# Problem
Since pictures are not wanted in the copy, output only the rest of each record exactly.

# Data
'''
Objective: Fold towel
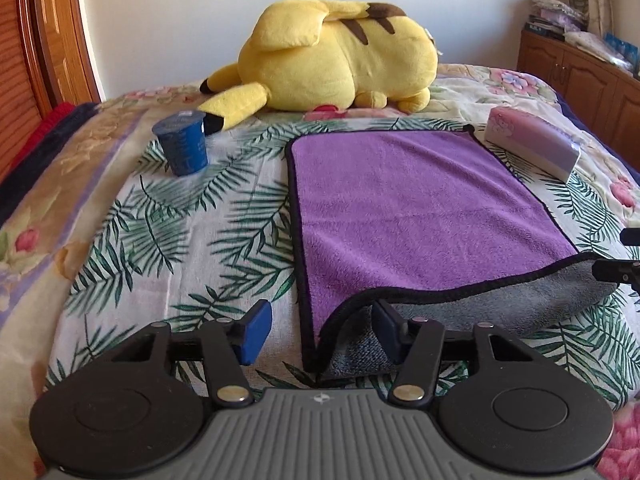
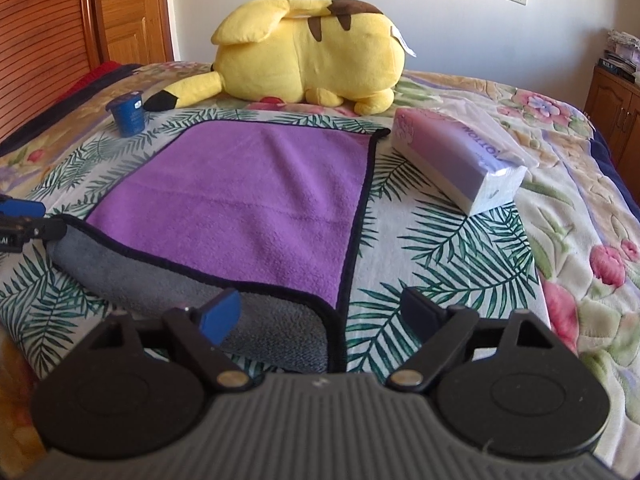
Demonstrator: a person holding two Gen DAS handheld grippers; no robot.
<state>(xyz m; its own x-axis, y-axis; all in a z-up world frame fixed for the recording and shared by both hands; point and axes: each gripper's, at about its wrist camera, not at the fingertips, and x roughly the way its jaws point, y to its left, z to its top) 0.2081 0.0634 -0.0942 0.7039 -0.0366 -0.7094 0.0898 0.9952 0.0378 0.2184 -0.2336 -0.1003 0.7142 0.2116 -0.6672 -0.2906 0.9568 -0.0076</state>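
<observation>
So we've got the towel point(image 1: 420, 208) lying purple-side up on the bed point(image 1: 168, 216), near edge rolled back showing grey. Both our grippers sit wide open at the near corners, left gripper point(image 1: 322, 330) and right gripper point(image 2: 324, 312), gripping nothing. Plush point(image 1: 340, 60), cup point(image 1: 184, 146) and tissue pack point(image 2: 456, 164) sit around it.

- Bed point(image 1: 120, 240): covered with a floral quilt and, over it, a palm-leaf print sheet.
- Purple towel point(image 1: 420, 208): lies flat on the leaf sheet, near edge turned over, grey underside showing.
- Blue cup point(image 1: 184, 144): upright, left of the towel.
- Tissue pack point(image 2: 452, 160): right of the towel, beside its far corner.
- Yellow Pikachu plush point(image 1: 336, 56): lying beyond the towel.
</observation>
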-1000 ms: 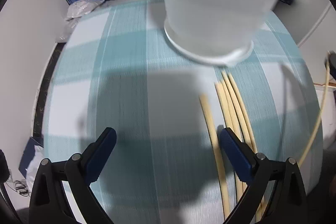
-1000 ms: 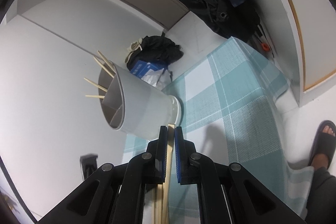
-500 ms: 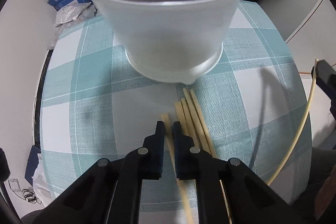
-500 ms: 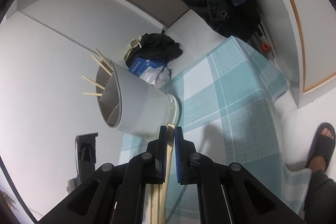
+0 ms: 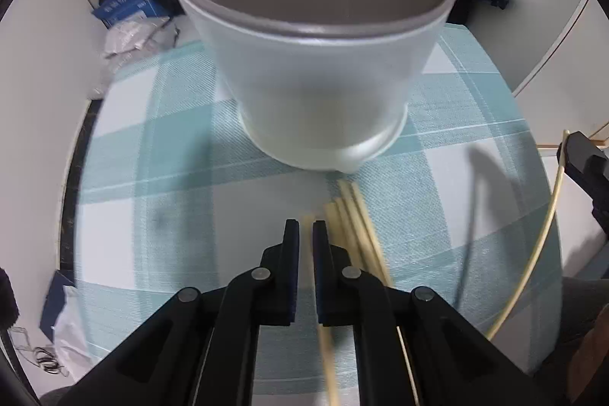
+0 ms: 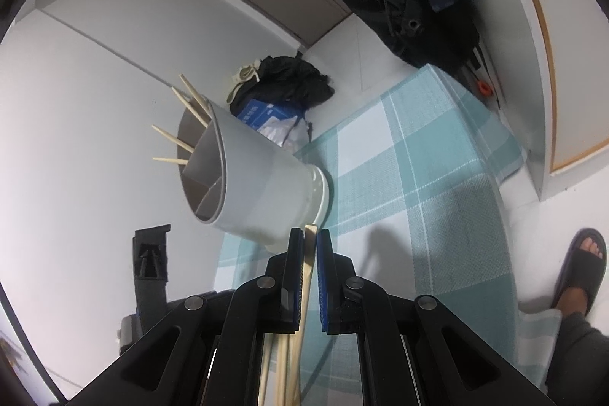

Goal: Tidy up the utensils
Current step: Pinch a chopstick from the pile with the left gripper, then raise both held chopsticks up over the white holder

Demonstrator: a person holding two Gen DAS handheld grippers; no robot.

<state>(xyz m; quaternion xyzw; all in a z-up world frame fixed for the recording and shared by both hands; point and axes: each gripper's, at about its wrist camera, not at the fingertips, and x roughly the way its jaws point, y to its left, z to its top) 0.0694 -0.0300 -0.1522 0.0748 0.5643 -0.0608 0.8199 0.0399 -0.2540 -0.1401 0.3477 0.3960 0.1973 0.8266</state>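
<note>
since a second ago the left claw (image 5: 306, 229) has gone from wide open to nearly closed, its jaws pinched on a single chopstick (image 5: 309, 220) whose tip pokes out just ahead of the fingers and whose blurred length trails back beneath them. the utensil holder (image 5: 316, 75), off to the claw's upper right in that earlier frame, now stands straight ahead of the claw, upright on the teal checked tablecloth (image 5: 144, 177), and it has grown larger in view over the last half second. its inner dividers show from above; the compartments visible from this side hold nothing i can make out. just right of the left claw a bundle of loose chopsticks (image 5: 352, 215) lies on the cloth, tips pointing at the holder's base and stopping just short of it.

the right claw (image 6: 310, 242) stays clamped on another chopstick (image 6: 309, 253), with a few more sticks running beneath its fingers. ahead and to its left the holder (image 6: 262, 189) appears tilted in this view, and four chopsticks (image 6: 175, 143) jut from its far compartment. the right claw's view has barely shifted since the earlier frame. a sandalled foot (image 6: 580, 265) shows at its far right.
</note>
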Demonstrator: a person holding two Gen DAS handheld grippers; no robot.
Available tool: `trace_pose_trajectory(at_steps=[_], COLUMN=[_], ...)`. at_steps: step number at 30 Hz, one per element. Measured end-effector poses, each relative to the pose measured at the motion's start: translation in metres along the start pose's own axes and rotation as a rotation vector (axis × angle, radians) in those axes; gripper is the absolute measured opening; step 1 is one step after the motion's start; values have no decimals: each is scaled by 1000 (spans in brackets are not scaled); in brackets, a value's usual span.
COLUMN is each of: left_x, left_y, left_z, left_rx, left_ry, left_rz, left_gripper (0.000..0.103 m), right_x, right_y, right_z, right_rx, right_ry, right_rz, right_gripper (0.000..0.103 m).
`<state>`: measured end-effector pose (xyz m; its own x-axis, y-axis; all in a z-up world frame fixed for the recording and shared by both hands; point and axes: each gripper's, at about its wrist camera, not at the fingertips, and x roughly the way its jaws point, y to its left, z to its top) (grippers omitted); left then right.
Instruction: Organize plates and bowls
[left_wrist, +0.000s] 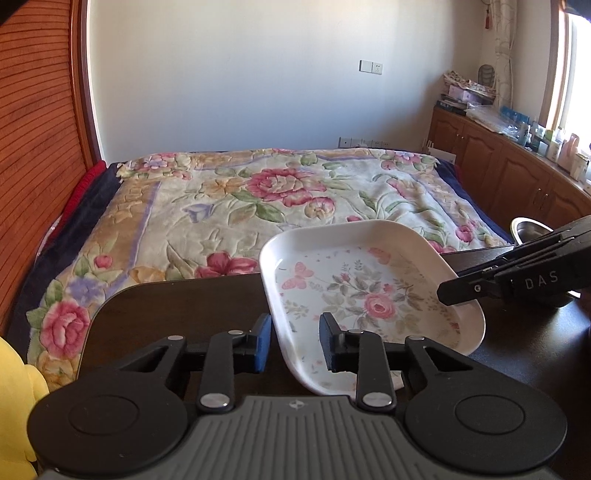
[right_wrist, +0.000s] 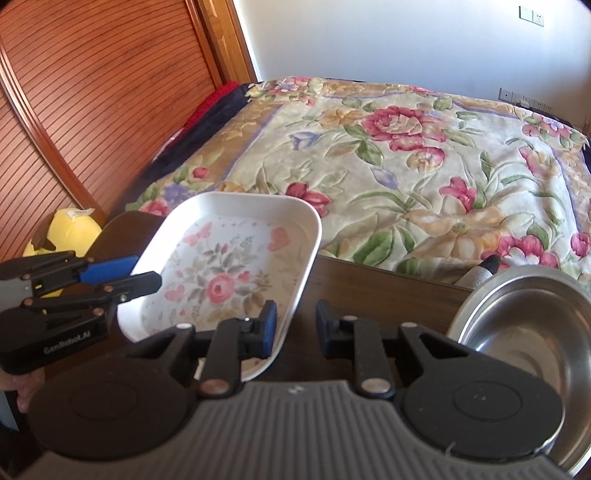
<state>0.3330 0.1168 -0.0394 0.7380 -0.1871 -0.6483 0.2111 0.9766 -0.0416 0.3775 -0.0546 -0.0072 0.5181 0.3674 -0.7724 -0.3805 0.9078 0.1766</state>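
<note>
A white rectangular plate (left_wrist: 369, 288) (right_wrist: 221, 266) with a pink flower print lies on the dark table (left_wrist: 184, 306), its far edge showing against the bed. My left gripper (left_wrist: 295, 339) (right_wrist: 147, 269) straddles the plate's left rim, blue pad outside and black finger over the inside, with a narrow gap still around the rim. My right gripper (right_wrist: 295, 325) (left_wrist: 448, 284) straddles the right rim the same way; a strip of table shows between the rim and its outer finger. A steel bowl (right_wrist: 517, 332) (left_wrist: 528, 225) stands empty to the right of the plate.
Beyond the table's far edge is a bed (left_wrist: 258, 192) under a floral blanket. A yellow plush toy (right_wrist: 70, 229) sits left of the table by a wooden slatted door. Wooden cabinets (left_wrist: 498, 166) with clutter on top line the right wall.
</note>
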Motion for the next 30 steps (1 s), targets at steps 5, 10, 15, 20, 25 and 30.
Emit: trace_pose_trajectory(at_steps=[5,10,15,20,25,30], left_x=[5,3,-8,-30,-49,-68], left_y=[5,7,10,7,0,-6], left_z=[0,0,-6,-10,-13,-18], left_rx=[-33,-42,-55,-48,-33,-28], left_ry=[23,30,36,9,-11,-32], left_rz=[-23,-12,-18,-12,-7,-11], left_gripper=[21,21,21,21,21,21], right_x=[3,-1,-12,-22,-34,-49], right_y=[5,10,17,24,27,27], right_z=[0,-4,-10,-18,-24,-32], right_rx=[-19,-9,-14,-19,-17,-8], right_ry=[10,20,-1,-11,-35,-61], right_rz=[-3,20,39,52,66,85], right_gripper=[21,20,20,20,20,20])
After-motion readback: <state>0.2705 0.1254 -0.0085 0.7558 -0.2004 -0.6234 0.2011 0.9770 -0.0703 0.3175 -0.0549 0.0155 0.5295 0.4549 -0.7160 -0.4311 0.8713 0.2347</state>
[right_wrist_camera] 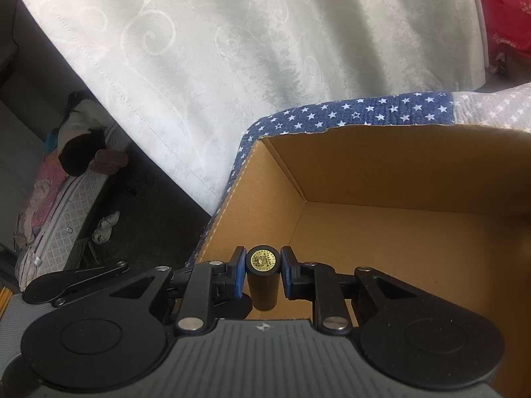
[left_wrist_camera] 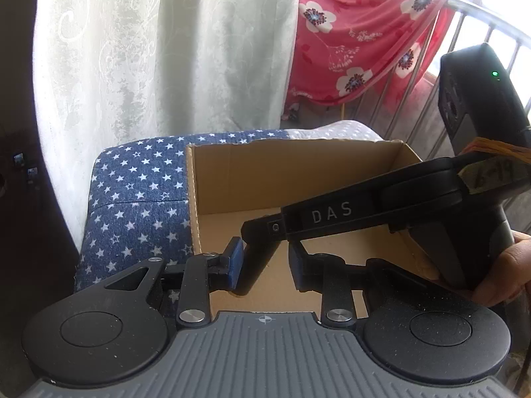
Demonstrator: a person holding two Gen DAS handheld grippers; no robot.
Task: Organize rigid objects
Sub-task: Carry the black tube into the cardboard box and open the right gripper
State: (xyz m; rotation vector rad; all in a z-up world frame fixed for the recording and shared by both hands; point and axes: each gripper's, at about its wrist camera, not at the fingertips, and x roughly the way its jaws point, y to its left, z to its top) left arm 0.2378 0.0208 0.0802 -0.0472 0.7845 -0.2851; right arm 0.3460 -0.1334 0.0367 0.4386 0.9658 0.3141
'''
# Reply
Objective: Fold towel
Demonstrator: a person holding two Gen DAS handheld grippers; no robot.
<state>(xyz m; its own x-axis, y-axis; all in a z-up world frame fixed for the recording and shared by both hands; point and axes: each gripper's, at about its wrist camera, not at the fingertips, and x roughly the way its jaws point, y to its left, z to its top) 0.2081 0.0634 -0.0942 0.7039 -0.0366 -0.7094 0.0898 0.9952 0.0378 0.2184 -0.2336 -0.1003 0.7142 0.2116 -0.6672 -0.2906 0.9568 -0.0076</state>
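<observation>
So we've got the towel point(image 1: 420, 208) lying purple-side up on the bed point(image 1: 168, 216), near edge rolled back showing grey. Both our grippers sit wide open at the near corners, left gripper point(image 1: 322, 330) and right gripper point(image 2: 324, 312), gripping nothing. Plush point(image 1: 340, 60), cup point(image 1: 184, 146) and tissue pack point(image 2: 456, 164) sit around it.

- Bed point(image 1: 120, 240): covered with a floral quilt and, over it, a palm-leaf print sheet.
- Purple towel point(image 1: 420, 208): lies flat on the leaf sheet, near edge turned over, grey underside showing.
- Blue cup point(image 1: 184, 144): upright, left of the towel.
- Tissue pack point(image 2: 452, 160): right of the towel, beside its far corner.
- Yellow Pikachu plush point(image 1: 336, 56): lying beyond the towel.
</observation>
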-1000 ms: 
-1000 ms: 
-500 ms: 
-500 ms: 
+0 ms: 
+0 ms: 

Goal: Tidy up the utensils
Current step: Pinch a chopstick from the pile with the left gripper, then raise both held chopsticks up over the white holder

Demonstrator: a person holding two Gen DAS handheld grippers; no robot.

<state>(xyz m; quaternion xyzw; all in a z-up world frame fixed for the recording and shared by both hands; point and axes: each gripper's, at about its wrist camera, not at the fingertips, and x roughly the way its jaws point, y to its left, z to its top) 0.0694 -0.0300 -0.1522 0.0748 0.5643 -0.0608 0.8199 0.0399 -0.2540 -0.1401 0.3477 0.3960 0.1973 0.8266</state>
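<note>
since a second ago the left claw (image 5: 306, 229) has gone from wide open to nearly closed, its jaws pinched on a single chopstick (image 5: 309, 220) whose tip pokes out just ahead of the fingers and whose blurred length trails back beneath them. the utensil holder (image 5: 316, 75), off to the claw's upper right in that earlier frame, now stands straight ahead of the claw, upright on the teal checked tablecloth (image 5: 144, 177), and it has grown larger in view over the last half second. its inner dividers show from above; the compartments visible from this side hold nothing i can make out. just right of the left claw a bundle of loose chopsticks (image 5: 352, 215) lies on the cloth, tips pointing at the holder's base and stopping just short of it.

the right claw (image 6: 310, 242) stays clamped on another chopstick (image 6: 309, 253), with a few more sticks running beneath its fingers. ahead and to its left the holder (image 6: 262, 189) appears tilted in this view, and four chopsticks (image 6: 175, 143) jut from its far compartment. the right claw's view has barely shifted since the earlier frame. a sandalled foot (image 6: 580, 265) shows at its far right.
</note>
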Demonstrator: a person holding two Gen DAS handheld grippers; no robot.
Available tool: `trace_pose_trajectory(at_steps=[_], COLUMN=[_], ...)`. at_steps: step number at 30 Hz, one per element. Measured end-effector poses, each relative to the pose measured at the motion's start: translation in metres along the start pose's own axes and rotation as a rotation vector (axis × angle, radians) in those axes; gripper is the absolute measured opening; step 1 is one step after the motion's start; values have no decimals: each is scaled by 1000 (spans in brackets are not scaled); in brackets, a value's usual span.
COLUMN is each of: left_x, left_y, left_z, left_rx, left_ry, left_rz, left_gripper (0.000..0.103 m), right_x, right_y, right_z, right_rx, right_ry, right_rz, right_gripper (0.000..0.103 m).
`<state>`: measured end-effector pose (xyz m; its own x-axis, y-axis; all in a z-up world frame fixed for the recording and shared by both hands; point and axes: each gripper's, at about its wrist camera, not at the fingertips, and x roughly the way its jaws point, y to its left, z to its top) (grippers omitted); left then right.
Instruction: Organize plates and bowls
[left_wrist, +0.000s] 
[right_wrist, +0.000s] 
<state>0.3330 0.1168 -0.0394 0.7380 -0.1871 -0.6483 0.2111 0.9766 -0.0416 0.3775 -0.0546 -0.0072 0.5181 0.3674 -0.7724 -0.3805 0.9078 0.1766</state>
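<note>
A white rectangular plate (left_wrist: 369, 288) (right_wrist: 221, 266) with a pink flower print lies on the dark table (left_wrist: 184, 306), its far edge showing against the bed. My left gripper (left_wrist: 295, 339) (right_wrist: 147, 269) straddles the plate's left rim, blue pad outside and black finger over the inside, with a narrow gap still around the rim. My right gripper (right_wrist: 295, 325) (left_wrist: 448, 284) straddles the right rim the same way; a strip of table shows between the rim and its outer finger. A steel bowl (right_wrist: 517, 332) (left_wrist: 528, 225) stands empty to the right of the plate.
Beyond the table's far edge is a bed (left_wrist: 258, 192) under a floral blanket. A yellow plush toy (right_wrist: 70, 229) sits left of the table by a wooden slatted door. Wooden cabinets (left_wrist: 498, 166) with clutter on top line the right wall.
</note>
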Motion for the next 30 steps (1 s), targets at steps 5, 10, 15, 20, 25 and 30.
Emit: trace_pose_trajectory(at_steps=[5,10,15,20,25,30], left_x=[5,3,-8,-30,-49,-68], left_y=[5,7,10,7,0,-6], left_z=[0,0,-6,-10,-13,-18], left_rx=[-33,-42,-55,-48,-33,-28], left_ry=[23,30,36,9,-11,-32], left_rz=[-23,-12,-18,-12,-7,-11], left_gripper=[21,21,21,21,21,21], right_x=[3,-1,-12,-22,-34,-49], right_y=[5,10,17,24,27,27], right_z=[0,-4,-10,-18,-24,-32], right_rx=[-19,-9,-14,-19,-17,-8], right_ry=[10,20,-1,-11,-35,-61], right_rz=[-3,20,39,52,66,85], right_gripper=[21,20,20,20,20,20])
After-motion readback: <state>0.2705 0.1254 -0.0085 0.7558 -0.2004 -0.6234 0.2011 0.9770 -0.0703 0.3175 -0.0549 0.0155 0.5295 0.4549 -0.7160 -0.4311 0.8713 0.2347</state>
[right_wrist_camera] 
[left_wrist_camera] 
Demonstrator: a person holding two Gen DAS handheld grippers; no robot.
Task: Organize rigid objects
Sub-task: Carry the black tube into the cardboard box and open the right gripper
State: (xyz m; rotation vector rad; all in a z-up world frame fixed for the recording and shared by both hands; point and axes: each gripper's, at about its wrist camera, not at the fingertips, and x roughly the way its jaws point, y to its left, z to its top) left arm 0.2378 0.0208 0.0802 -0.0472 0.7845 -0.2851; right arm 0.3460 -0.1334 0.0367 0.4386 0.9658 0.3141

Work on this exercise has been completed.